- **Activity**:
From the material below, copy every line in which the word "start" occurs.

- **Input data**:
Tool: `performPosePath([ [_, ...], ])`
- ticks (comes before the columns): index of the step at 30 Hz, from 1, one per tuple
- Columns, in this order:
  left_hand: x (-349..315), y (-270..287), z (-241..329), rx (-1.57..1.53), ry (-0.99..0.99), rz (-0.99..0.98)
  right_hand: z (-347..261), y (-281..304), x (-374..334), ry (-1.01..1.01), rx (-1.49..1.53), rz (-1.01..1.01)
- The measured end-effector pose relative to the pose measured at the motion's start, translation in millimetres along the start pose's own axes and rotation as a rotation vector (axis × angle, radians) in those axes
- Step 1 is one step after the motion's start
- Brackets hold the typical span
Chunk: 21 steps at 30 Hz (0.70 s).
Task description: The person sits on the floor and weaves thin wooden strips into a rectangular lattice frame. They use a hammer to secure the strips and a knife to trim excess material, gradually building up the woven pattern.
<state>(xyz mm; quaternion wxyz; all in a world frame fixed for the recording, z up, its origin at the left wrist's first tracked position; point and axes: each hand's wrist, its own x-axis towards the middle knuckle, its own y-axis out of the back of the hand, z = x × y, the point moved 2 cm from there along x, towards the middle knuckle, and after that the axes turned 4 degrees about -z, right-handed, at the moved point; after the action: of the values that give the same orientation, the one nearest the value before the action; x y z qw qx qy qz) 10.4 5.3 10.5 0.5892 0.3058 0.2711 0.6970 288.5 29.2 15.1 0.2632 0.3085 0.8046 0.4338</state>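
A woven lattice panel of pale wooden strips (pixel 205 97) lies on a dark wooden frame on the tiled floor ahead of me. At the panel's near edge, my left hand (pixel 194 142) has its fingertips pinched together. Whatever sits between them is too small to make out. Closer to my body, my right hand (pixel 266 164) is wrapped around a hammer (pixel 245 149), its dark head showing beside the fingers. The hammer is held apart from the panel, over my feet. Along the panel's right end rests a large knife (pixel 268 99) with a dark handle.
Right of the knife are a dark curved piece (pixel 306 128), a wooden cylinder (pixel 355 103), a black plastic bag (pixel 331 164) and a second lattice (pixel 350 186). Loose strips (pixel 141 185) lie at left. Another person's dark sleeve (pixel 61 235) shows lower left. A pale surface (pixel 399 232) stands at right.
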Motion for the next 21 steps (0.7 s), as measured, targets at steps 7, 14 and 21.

- **Answer section**:
- The measured end-effector pose relative to the pose measured at the motion's start, translation in millimetres along the start pose's own axes and rotation as a rotation vector (axis × angle, radians) in those axes
- Step 1 is one step after the motion's start

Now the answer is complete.